Mark Clairmont | MuskokaTODAY.com
BRACEBRIDGE — A prayer vigil tonight to remember the 50 people killed in the New Zealand mosque massacre was personal for Muna Bek.
She lost a friend and his son in the shooting — Khaled Haj Mustafa, 44, and his son, Zaid, 14.
Bek knew them from Jordan, where they were Syrian refugees together for four years, before moving to opposite corners of the world.
Bek to Bracebridge, the Mustafas to Christchurch.
Salwa Tsay was the wife and mother to the two victims — and a son, 13, who was injured.
She and Bek were among 12 women who stayed in contact on social media through What’sApp.
That’s where Bek first learned of their deaths.
They had all lived together four years after fleeing war-torn Syria.
At the Bracebridge high school cafeteria Thursday night — where 85 Muslims and their Christian friends paused for a minute — there was an oneness that enveloped them in purpose and place.
And as Bek’s brother, Adham, read the names of those killed, heads were hung, hands clasped on foreheads and tears wiped from eyes.
For Muna Bek, the popular matriarch of the Muskoka Muslim community, the evening’s simple but heartfelt proceedings were appreciated.

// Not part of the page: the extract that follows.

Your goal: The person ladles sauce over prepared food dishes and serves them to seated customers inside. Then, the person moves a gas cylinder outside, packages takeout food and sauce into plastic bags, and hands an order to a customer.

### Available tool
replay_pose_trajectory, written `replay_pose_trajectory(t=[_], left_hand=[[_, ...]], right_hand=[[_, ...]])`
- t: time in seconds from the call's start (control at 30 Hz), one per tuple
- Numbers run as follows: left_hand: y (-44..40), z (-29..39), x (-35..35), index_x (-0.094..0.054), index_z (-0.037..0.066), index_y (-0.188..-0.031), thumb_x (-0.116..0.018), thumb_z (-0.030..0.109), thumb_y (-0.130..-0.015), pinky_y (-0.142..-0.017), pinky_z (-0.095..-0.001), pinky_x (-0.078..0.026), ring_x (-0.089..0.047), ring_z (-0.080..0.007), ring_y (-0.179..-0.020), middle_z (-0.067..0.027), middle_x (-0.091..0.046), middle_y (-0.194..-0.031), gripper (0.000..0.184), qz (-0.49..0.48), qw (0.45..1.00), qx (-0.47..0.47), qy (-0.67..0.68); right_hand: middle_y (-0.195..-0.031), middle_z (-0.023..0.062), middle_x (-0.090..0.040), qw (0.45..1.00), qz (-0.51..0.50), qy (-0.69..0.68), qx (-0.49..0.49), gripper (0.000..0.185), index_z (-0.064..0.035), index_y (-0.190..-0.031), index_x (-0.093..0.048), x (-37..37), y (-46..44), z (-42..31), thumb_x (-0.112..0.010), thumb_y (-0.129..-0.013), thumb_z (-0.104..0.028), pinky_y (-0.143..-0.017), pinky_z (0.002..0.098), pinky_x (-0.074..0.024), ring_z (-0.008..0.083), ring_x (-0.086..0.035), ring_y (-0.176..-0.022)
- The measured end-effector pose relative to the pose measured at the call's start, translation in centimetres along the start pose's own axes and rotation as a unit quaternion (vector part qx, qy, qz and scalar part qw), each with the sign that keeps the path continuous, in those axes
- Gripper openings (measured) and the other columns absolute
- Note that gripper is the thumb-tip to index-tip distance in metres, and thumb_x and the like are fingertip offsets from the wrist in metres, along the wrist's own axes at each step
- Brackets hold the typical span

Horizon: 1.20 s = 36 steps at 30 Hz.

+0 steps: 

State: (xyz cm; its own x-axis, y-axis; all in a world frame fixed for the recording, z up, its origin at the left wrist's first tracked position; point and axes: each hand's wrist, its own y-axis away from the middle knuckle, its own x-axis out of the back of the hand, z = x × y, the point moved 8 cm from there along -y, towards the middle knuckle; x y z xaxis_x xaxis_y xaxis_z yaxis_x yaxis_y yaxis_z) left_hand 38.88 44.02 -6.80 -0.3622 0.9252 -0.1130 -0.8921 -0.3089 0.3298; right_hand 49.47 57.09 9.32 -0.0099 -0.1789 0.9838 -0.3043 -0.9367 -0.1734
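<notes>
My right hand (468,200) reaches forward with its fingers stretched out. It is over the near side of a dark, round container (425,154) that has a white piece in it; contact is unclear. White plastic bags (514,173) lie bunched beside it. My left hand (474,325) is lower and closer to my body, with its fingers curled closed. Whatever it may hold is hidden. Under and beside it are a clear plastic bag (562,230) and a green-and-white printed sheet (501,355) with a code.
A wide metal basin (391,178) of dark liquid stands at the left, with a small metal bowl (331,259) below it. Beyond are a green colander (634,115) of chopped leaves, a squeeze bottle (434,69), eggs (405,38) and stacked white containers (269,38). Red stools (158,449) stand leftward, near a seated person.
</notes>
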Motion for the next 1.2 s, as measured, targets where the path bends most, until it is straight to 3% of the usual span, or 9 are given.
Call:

She said the past week has been very emotional for her.
“At first, I was afraid to go out,” she said before the vigil.
She quickly got over it because “everyone was so helpful and friendly.”

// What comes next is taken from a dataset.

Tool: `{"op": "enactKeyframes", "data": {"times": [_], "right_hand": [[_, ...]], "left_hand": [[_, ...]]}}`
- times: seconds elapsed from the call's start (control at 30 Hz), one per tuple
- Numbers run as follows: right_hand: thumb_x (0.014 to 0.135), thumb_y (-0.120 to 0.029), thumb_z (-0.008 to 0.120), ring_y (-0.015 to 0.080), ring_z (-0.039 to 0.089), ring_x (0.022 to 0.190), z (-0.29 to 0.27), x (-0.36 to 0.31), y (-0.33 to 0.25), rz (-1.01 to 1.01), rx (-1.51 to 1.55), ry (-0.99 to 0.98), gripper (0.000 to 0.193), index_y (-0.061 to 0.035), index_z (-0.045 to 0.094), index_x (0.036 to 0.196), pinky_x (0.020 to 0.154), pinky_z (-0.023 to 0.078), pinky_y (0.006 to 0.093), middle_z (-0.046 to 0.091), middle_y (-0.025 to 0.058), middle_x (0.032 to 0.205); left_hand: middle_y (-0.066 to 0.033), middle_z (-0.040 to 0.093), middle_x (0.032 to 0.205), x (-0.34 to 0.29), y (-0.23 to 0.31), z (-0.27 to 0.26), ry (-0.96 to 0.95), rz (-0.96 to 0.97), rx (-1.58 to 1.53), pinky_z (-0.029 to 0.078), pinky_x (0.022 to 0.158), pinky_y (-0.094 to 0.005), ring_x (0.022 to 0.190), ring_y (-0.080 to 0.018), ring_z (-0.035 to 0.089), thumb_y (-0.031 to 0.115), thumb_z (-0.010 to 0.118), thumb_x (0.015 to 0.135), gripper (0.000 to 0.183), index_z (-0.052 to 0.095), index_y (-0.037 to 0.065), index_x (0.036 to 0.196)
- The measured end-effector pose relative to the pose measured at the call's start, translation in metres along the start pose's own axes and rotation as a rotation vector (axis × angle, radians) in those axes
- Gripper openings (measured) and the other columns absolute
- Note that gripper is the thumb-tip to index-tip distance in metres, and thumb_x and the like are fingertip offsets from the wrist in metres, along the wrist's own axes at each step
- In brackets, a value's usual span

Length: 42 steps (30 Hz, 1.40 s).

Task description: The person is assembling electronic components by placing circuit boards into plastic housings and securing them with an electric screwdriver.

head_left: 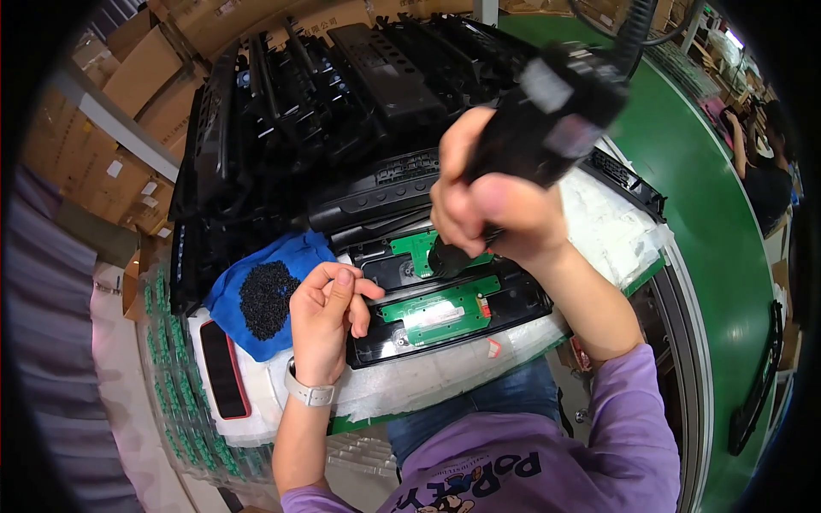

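My right hand is wrapped round a black electric screwdriver, blurred by motion, with a cord running up from its top. Its lower end points down at a green circuit board in the farther of two long black plastic panels. The nearer black panel carries another green circuit board with a pale label. My left hand hovers by the panels' left ends, thumb against curled fingers; anything between them is too small to make out. Beside it a pile of small black screws lies on a blue cloth.
Black plastic housings are heaped across the far side. A red-edged phone lies left on the white-covered table. Sheets of small green parts stand at the left edge, cardboard boxes behind. Another person is far right.
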State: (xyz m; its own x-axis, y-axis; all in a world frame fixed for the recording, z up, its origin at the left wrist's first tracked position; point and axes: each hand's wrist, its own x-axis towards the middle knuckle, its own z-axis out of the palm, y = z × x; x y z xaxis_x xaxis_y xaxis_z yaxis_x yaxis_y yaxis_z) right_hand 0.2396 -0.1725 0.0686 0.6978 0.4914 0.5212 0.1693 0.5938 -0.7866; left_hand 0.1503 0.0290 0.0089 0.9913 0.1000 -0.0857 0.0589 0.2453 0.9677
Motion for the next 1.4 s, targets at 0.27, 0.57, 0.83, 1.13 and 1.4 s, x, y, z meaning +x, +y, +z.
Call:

People reached out and she received cards of sympathy.
“It was very beautiful,” she said.
It was why, said her brother, that he couldn’t convince his sister, a single mom with three big boys, to move to Markham to join him and his family.
“She said she felt ‘her heart was here.’”
Feelings of peace and love echoed around the room as the mostly older crowd came to “understand the commonalities” of the Christian and Muslim faiths, said MC Trisha Cowie.
Rev. Dr. GailMarie Henderson, the Anglican Parish of Muskoka Lakes minister, began by briefly describing the “horrors” of what happened.
How the gunman was able to “steal humanity” that she said must be met with “vigorous compassionate peace.”
She said “Muskoka wants our new neighbours to feel at home.”
Members of Muskoka refugee committees were prominent among those paying their respects with hugs and touches of reassurance for the Syrian families who moved here two-and-a-half years ago.
Toronto Imam Ismail Ulghur, who started by reciting a passage from the Koran, said: “Let’s all have mutual respect ….”
He said “there is no reason for the gunman” to kill those 50 people.
The teachings of the Koran, he said, are that “when any part of the body is attacked, every limb feels it.”
It’s the same with “humanity” he said. Everyone feels the pain.
This “tragedy” is “an attack on all.”
“We reject it and feel united by it.
“People must be more vigilant in Canada and around the world.”
Speaker Ali Usman, a teacher in Barrie, said despite their commonality, Muslims and Christians and all faiths, don’t “talk and interact” enough to understand each other.
He urged them all to reach out to one another.
“Muslims believe there is one creator and one creation” they should all share.
And he brought a number of pamphlets and small booklets about Islam and Muslim teachings, which many picked up from a table.
Also on the table was a “prayer box” where people could write notes that would be sent to Christchurch.
Joanne Brown, of Bracebridge, was among those who wrote a note.
She has a friend who has children in Christchurch and she called the service “beautiful.”
“I’m a practising Christian. … We need more peace” in the world, she said.
She called the night a “captivating” experience, in which she said she learned a lot from Usman’s lengthy lecture as part of the hour-long vigil.
“It was an opportunity for us in Bracebridge, in our clubs, to engage in the conversation.
“We all need to be out in our community” talking.
Ghswan Malem, a Canadian Tire worker in Huntsville, who came to Canada at the same time as Muna Bek, said while he hasn’t had anyone offer their sympathies or condolences, he said people are talking about what happened.
Pam Hough, a member of the Syrian refugee community that’s in hiatus right now, said she, too, was moved by the night.
She was especially proud of her new Bek, who she called “a great gal.”
“She just like we are.”
She has adapted well, and runs a small sewing business out of her home.
“She is a professional sewer (seamstress),” boasted her sister-in-law Fatenah Hajqorban, who came up from Markham with a number of other Muslim community members to offer support.
If part of the vigil’s goal was as much about understanding as love — and bridging a gap — it accomplished both.
But then, they were preaching to the converted.
Still, a small step toward there being a “Peace be upon you all.”